**YOUR TASK:**
When you reach the line containing "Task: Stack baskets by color" in the records below, start copying exactly, and stop once you have copied the line containing "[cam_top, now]".

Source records
--------

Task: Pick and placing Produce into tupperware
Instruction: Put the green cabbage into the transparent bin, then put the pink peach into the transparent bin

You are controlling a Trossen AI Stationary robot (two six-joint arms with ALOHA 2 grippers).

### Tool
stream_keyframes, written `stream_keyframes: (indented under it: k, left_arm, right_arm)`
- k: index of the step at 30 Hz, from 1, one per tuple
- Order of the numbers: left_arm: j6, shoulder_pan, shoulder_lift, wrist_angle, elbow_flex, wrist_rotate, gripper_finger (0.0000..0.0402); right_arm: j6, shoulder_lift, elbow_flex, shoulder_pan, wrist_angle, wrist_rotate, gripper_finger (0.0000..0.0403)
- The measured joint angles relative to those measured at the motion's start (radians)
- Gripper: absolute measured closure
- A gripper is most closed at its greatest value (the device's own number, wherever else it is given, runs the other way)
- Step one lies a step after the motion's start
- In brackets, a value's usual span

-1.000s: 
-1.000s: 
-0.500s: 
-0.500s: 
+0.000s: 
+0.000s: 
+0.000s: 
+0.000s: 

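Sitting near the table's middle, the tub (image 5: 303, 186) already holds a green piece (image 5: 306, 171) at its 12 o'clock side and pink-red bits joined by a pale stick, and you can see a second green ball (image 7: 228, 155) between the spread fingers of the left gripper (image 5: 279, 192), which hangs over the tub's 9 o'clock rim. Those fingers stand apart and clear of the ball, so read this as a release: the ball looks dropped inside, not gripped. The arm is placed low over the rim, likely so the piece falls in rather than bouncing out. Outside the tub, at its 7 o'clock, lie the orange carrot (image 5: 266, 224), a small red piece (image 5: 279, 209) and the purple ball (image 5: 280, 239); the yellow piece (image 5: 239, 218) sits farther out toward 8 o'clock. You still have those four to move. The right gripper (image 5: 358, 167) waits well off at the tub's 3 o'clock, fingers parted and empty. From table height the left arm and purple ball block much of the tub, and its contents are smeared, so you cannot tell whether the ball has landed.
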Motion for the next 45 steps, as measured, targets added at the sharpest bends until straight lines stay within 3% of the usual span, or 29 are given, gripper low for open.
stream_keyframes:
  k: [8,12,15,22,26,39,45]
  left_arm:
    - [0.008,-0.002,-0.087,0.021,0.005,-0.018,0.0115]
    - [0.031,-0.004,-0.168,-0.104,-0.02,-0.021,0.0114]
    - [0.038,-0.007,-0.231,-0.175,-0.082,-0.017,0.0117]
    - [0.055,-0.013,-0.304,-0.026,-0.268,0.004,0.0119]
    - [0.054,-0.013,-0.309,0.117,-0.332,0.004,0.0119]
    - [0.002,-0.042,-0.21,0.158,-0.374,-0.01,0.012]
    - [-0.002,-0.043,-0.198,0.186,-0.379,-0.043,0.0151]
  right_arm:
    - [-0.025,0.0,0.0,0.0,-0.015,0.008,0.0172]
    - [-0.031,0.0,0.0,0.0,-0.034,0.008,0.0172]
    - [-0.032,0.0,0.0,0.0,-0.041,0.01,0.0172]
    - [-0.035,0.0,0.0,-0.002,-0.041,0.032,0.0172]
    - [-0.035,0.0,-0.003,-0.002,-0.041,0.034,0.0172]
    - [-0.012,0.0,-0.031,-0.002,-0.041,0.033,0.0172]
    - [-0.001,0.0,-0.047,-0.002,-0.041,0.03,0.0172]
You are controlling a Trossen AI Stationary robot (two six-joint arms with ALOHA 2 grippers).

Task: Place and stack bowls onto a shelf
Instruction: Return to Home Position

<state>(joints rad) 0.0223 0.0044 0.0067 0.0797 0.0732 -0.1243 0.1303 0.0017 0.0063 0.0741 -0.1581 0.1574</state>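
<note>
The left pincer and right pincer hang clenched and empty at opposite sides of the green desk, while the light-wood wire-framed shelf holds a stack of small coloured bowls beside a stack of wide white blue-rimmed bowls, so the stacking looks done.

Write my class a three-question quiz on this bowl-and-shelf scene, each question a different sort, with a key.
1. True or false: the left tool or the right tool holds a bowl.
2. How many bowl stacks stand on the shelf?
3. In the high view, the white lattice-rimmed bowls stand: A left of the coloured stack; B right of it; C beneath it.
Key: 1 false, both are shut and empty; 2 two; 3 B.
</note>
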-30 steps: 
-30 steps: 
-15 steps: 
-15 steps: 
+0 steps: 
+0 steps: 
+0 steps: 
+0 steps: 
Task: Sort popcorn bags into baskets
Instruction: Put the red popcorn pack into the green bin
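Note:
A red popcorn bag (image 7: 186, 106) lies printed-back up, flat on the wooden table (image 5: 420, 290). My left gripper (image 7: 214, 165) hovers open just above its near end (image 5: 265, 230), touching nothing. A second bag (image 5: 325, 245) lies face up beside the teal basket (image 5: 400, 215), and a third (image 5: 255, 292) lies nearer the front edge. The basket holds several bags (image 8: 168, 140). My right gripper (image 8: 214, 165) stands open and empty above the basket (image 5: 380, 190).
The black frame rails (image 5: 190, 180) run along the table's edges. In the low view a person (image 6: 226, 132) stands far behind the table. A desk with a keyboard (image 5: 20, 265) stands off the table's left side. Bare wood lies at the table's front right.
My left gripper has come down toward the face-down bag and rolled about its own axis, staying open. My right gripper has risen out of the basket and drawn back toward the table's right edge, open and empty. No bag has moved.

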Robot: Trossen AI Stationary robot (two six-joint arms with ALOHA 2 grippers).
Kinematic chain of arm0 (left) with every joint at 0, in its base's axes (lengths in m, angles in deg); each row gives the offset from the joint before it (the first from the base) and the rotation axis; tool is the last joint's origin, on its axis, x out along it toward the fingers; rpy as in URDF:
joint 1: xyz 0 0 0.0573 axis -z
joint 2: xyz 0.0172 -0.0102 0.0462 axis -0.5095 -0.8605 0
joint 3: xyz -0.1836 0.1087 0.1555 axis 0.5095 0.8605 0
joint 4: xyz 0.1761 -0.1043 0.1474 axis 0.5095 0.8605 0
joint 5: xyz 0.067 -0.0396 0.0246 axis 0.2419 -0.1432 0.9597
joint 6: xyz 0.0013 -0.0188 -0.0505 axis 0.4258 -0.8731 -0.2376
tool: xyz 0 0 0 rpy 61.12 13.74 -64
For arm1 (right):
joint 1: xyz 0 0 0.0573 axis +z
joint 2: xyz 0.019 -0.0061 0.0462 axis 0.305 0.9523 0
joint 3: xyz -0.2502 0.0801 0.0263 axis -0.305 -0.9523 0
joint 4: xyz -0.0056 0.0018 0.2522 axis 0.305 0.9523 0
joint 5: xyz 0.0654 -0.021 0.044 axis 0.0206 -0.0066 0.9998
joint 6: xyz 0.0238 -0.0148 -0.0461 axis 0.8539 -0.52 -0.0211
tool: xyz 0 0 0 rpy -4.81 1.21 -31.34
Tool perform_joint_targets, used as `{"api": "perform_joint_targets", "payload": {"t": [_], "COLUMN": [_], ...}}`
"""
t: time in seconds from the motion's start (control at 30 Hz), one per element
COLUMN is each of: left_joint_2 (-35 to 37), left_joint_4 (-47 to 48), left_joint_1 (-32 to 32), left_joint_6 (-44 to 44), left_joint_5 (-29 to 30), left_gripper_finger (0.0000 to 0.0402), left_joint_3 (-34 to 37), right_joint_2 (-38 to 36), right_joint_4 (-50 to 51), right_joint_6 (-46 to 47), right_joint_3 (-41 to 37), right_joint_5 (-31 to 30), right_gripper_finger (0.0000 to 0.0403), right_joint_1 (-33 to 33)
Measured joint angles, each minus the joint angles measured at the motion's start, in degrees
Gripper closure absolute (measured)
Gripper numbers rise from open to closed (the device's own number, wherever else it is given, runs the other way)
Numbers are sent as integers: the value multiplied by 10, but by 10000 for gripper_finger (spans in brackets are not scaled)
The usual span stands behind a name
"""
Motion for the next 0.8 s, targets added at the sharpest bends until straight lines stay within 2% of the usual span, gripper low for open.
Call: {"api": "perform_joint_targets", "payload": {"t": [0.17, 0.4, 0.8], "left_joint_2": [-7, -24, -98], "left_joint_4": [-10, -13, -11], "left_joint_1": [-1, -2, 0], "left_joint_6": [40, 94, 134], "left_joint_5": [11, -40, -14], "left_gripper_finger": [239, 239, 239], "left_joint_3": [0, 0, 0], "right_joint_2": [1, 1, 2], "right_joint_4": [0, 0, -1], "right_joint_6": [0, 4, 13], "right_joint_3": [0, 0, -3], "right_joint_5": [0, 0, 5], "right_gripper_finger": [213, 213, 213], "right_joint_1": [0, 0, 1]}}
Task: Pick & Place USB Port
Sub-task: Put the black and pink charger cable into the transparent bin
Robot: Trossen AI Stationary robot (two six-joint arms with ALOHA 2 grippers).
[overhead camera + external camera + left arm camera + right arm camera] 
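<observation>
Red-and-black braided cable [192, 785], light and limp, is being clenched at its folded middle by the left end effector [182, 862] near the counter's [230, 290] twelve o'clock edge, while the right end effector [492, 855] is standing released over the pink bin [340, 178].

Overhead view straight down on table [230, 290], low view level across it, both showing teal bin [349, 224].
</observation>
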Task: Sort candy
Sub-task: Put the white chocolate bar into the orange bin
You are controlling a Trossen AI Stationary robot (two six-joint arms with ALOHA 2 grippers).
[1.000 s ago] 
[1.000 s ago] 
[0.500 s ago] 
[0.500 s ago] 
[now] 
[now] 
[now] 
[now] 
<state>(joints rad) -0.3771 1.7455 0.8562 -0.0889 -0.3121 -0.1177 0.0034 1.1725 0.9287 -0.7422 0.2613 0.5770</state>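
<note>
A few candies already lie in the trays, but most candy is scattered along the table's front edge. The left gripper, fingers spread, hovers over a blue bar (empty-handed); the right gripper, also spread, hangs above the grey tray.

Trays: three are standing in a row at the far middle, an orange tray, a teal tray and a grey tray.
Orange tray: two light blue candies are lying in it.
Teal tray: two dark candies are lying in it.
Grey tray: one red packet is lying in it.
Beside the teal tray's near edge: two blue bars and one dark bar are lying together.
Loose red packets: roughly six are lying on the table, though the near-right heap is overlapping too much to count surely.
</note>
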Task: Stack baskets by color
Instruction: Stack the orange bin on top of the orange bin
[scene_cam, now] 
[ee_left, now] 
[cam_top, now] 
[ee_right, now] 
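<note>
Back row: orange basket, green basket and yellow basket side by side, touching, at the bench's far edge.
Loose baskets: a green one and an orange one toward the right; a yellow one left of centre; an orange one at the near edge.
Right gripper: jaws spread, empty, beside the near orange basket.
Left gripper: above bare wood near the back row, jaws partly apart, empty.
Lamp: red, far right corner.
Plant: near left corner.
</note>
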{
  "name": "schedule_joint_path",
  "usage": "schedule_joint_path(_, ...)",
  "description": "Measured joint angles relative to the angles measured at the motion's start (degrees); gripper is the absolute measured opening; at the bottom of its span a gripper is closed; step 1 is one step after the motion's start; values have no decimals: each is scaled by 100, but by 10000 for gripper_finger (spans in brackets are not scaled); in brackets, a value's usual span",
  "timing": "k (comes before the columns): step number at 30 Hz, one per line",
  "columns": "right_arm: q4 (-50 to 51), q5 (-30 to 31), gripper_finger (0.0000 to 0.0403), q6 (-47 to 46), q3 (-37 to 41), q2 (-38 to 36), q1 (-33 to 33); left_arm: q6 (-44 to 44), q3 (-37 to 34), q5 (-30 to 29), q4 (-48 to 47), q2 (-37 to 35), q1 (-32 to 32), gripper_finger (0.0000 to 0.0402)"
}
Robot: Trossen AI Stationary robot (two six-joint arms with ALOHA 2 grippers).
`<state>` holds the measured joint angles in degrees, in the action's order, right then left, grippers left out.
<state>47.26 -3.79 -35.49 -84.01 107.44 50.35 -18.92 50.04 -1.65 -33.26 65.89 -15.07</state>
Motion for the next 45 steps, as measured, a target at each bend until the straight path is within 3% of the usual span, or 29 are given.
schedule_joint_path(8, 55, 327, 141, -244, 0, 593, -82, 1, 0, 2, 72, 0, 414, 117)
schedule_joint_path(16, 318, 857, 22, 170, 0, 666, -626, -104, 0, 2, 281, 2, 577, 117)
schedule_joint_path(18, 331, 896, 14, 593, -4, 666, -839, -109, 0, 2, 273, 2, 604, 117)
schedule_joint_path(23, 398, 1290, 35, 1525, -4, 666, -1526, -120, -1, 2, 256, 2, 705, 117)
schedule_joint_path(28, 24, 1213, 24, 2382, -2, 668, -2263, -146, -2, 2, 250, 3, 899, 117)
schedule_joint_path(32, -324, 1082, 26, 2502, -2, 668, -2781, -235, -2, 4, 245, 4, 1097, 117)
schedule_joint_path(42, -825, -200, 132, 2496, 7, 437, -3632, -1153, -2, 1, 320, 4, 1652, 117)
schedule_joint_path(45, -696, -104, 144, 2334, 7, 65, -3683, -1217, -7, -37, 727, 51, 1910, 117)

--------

**WORKED SOLUTION:**
Task: Stack baskets by color
Instruction: Stack the orange bin on top of the orange bin
[scene_cam, now] 
[ee_left, now] 
[cam_top, now] 

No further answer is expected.